§ Directions: Go through the entries below, tally each line that has the word "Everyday", and give only the total.

§ Records provided:
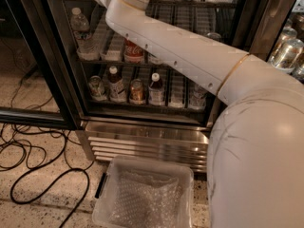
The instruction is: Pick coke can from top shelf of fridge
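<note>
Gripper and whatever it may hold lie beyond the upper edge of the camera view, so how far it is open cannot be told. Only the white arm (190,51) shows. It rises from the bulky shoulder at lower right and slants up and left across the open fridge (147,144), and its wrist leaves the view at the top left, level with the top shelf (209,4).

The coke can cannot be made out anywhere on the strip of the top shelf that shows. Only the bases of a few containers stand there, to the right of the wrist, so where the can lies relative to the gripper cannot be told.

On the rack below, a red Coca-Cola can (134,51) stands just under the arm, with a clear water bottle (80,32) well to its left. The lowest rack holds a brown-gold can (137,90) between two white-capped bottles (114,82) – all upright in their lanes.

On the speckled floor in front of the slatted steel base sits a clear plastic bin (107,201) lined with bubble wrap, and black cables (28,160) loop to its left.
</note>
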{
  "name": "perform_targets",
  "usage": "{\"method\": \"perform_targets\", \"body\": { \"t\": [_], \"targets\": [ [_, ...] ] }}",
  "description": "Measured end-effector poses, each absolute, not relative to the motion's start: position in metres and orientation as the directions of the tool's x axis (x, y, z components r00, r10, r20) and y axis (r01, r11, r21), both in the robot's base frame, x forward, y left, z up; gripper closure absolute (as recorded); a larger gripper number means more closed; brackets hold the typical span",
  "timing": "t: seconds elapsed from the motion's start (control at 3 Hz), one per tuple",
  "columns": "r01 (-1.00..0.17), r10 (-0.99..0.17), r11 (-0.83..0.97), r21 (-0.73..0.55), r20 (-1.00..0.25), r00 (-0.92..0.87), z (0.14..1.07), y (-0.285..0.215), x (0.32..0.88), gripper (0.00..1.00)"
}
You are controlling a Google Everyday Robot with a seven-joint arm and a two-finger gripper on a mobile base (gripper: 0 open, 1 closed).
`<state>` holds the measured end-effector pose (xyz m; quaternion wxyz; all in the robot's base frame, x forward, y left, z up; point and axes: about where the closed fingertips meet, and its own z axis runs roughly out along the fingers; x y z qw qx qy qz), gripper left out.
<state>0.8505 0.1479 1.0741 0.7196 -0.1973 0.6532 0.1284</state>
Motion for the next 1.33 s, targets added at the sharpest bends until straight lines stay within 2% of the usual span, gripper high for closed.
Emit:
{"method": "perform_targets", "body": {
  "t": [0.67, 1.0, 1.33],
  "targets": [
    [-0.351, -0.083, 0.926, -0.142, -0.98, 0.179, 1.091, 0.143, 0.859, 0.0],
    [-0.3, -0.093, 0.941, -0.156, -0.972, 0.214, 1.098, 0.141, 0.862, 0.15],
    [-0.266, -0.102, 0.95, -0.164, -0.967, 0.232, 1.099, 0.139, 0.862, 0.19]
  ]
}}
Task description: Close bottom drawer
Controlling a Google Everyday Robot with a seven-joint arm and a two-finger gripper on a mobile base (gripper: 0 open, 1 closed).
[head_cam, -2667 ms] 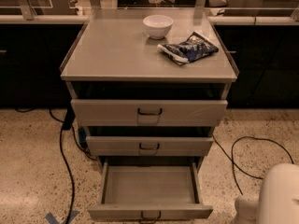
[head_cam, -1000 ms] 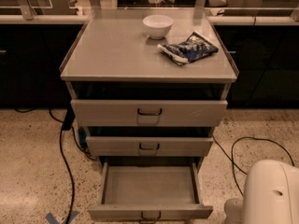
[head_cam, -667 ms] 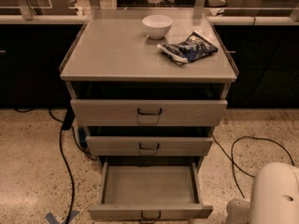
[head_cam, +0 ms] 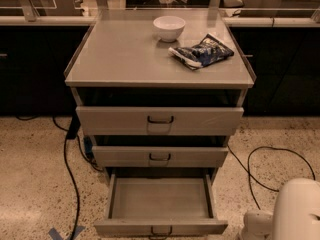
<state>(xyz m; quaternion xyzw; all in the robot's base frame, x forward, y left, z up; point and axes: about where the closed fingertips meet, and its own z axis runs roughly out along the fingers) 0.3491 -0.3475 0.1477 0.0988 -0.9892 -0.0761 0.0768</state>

§ Task output: 2